Belki de en çok bugünlerde gündemleştirmemiz gereken problemlerden birisi yoksulluk derinleştikçe okuldaki aç kalan gün uzunluğu aç kalan çocuk sayısı da o kadar derinleşerek artıyor. Gün boyunca yalnızca tuvaletten su içerek okuldan gününü geçiren, suyla karnını doyurmaya çalışan yüzde 20’lik bir kesim var. Bu bir sosyal devlette, bir kamusal eğitim verdiğini iddia eden Ulusal Eğitim Siyaseti içerisinde asla olmaması gereken bir şey. Biz bu çocuklara kesinlikle bir öğün yemek ve ulaşılabilir bir temiz su hakkını sağlamak zorundayız, devlet bunu yapmak zorunda.”

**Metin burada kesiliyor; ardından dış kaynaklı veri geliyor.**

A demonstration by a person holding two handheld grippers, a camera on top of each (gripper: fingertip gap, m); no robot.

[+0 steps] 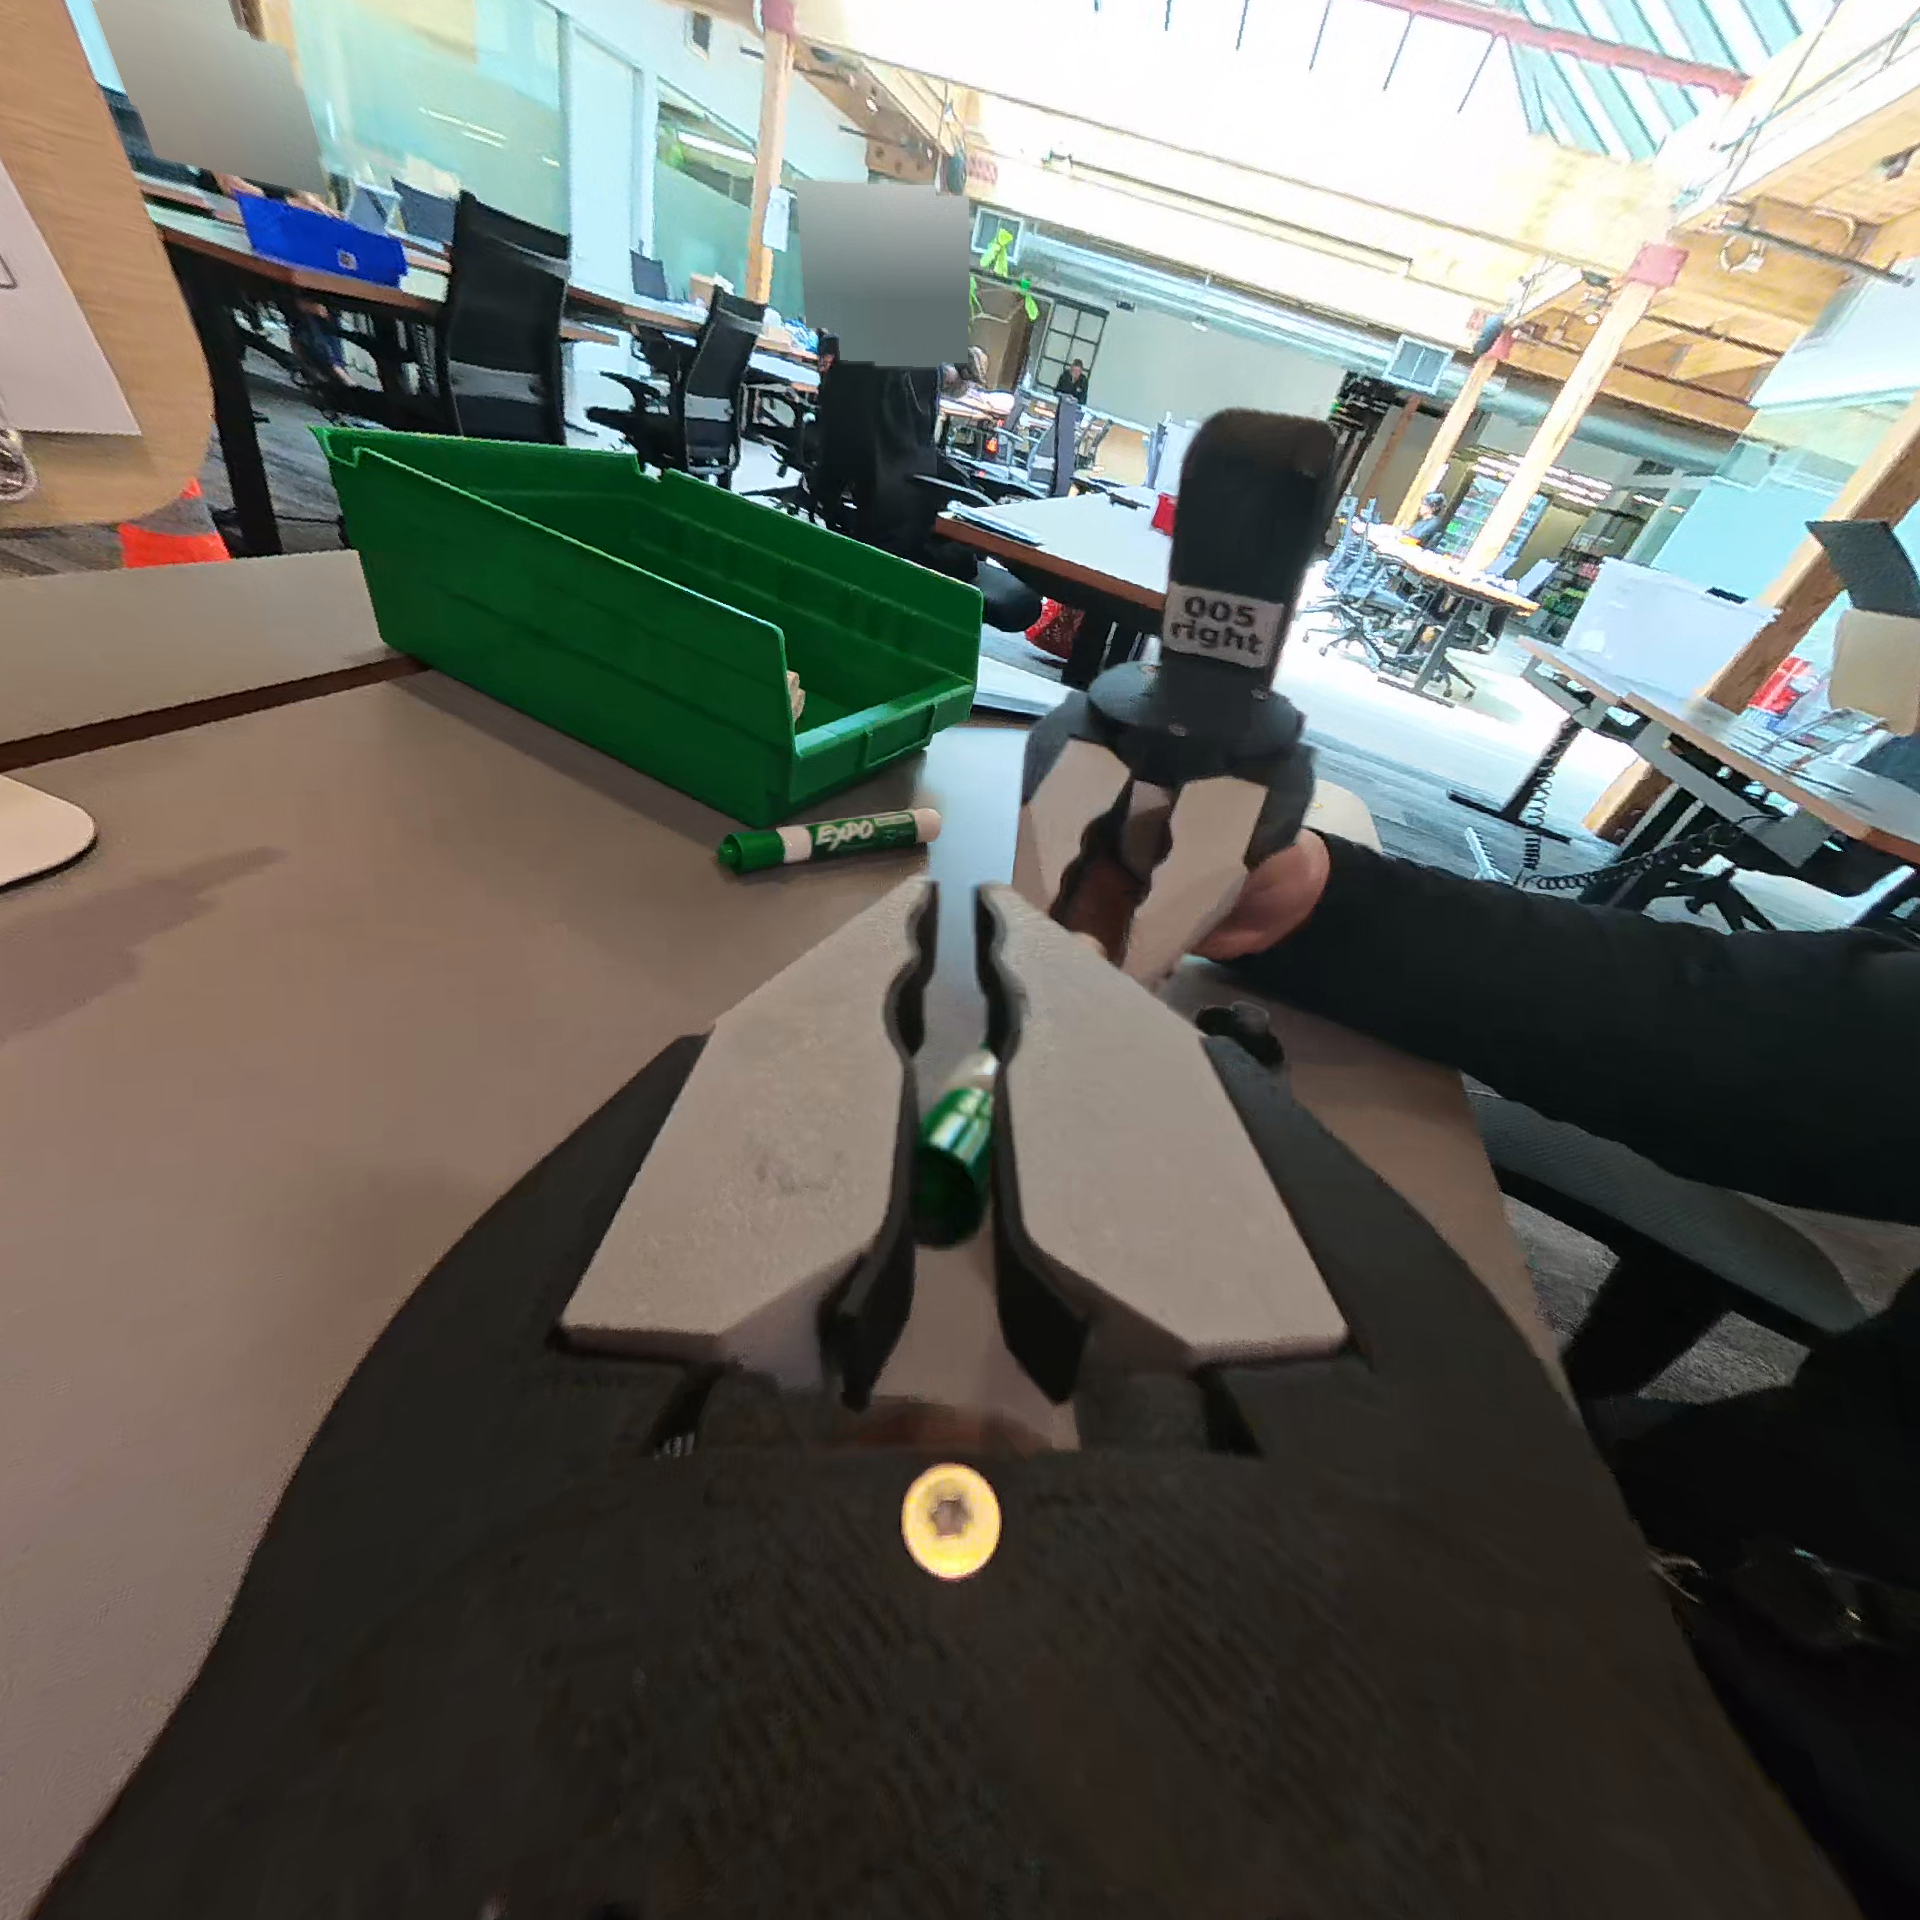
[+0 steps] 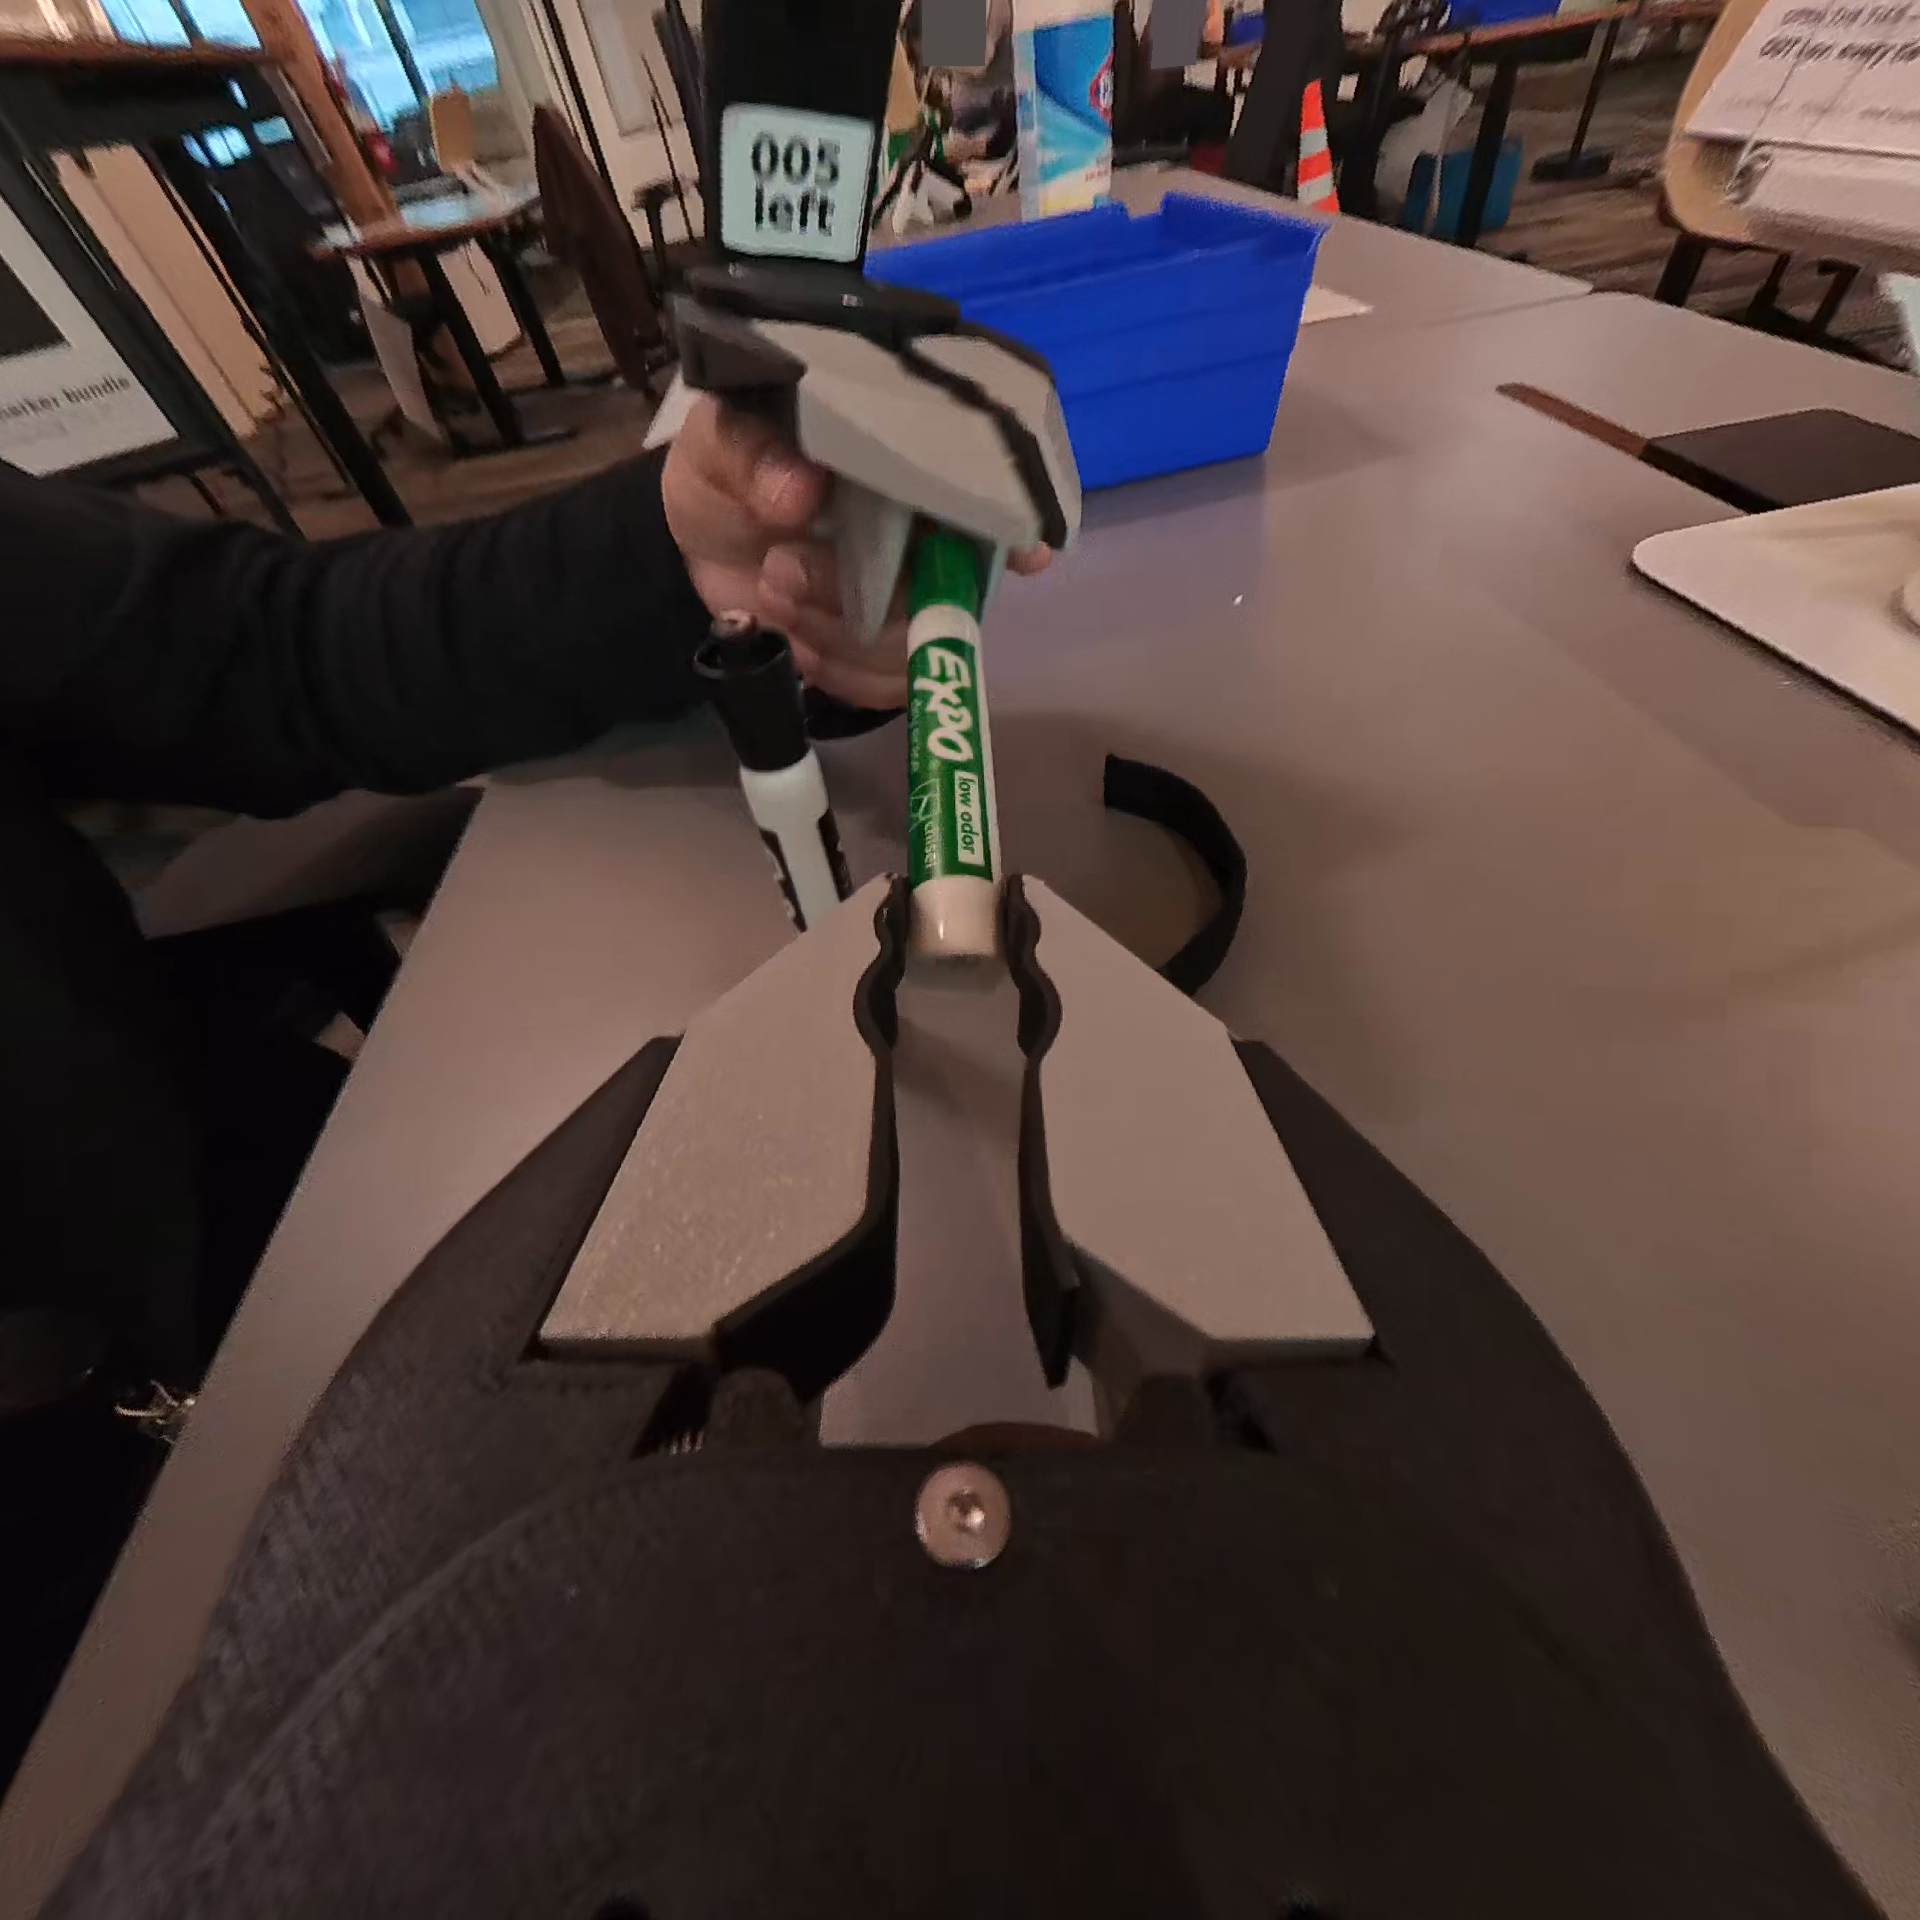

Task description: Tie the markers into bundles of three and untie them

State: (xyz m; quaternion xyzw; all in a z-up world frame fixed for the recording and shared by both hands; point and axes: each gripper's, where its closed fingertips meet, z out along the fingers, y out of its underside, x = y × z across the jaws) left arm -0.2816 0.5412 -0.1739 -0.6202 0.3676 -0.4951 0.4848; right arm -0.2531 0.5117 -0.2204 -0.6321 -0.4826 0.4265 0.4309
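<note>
The green marker [image 2: 948,727], at twelve o'clock from the right gripper [image 2: 951,914], is clamped at its barrel end there and its cap sits in the narrowed left gripper [image 2: 940,540]; it seems light, stiff, slippery, best gripped mid-barrel.

A green bin [image 1: 665,613] sits on the grey table [image 1: 312,935] at about eleven o'clock, with a blue bin [image 2: 1143,343] at one o'clock and black office chairs [image 1: 499,322] behind.

Open office w/ desks [image 1: 1049,530], black chairs [image 1: 499,312], skylight [image 1: 1195,62].
</note>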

Kemal Irmak, zelzele bölgesindeki vilayetlerde yaşanan eğitim meselelerine da dikkati çekerek, sözlerini şöyle tamamladı:
”Deprem bölgesinde eğitim alanında yaşanan problemler tahlil bekliyor. Sarsıntıların 11 ilde okul çağındaki 4 milyon çocuk ve 220 binin üzerinde eğitim işçisini etkilediği bilinmektedir. Zelzele bölgelerinde yaşanan yıkımın üzerinde 20 ay geçmesine karşın okullarda başta bina ve fizikî altyapı eksiklikleri olmak üzere temizlik, içilebilir suya erişim, hem eğitim işçileri hem de öğrenciler için esas sorunu oluşturmaktadır. Ayrıyeten barınma ve ulaşımi en temel gereksinimler hala en çok önemli sorun alanları olmaya devam etmektedir. Eğitim binalarının yetersizliği, süreksiz konteyner sınıflarla çözülmeye çalışılsa da uzun vadede bu durum öğrencilerin eğitimin aksamasına ve eğitimin niteliğinin düşmesine neden olmaktadır. Sarsıntıdan en fazla etkilenen vilayetlerden biri olan Hatay’da bulunan eğitim binalarının üçte biri hasar görmüştür. Zelzeleden sonra okullarda yapılan güçlendirme çalışmaları ve yeni okul inşaatları olumlu bir adım olarak görünse de sürecin yavaş ilerlemesi, öğrencilerin eğitim hakkına erişimini zorlaştırmaktadır. Öte yandan okullarda temizlik işçisinin bulunmayışından kaynaklı önemli bir hijyen meselesinin yaşandığı tespit edilmiştir. Buna bağlı olarak önümüzdeki süreçte önemli sağlık problemleri ve salgınların yaşanması kaçınılmazdır.”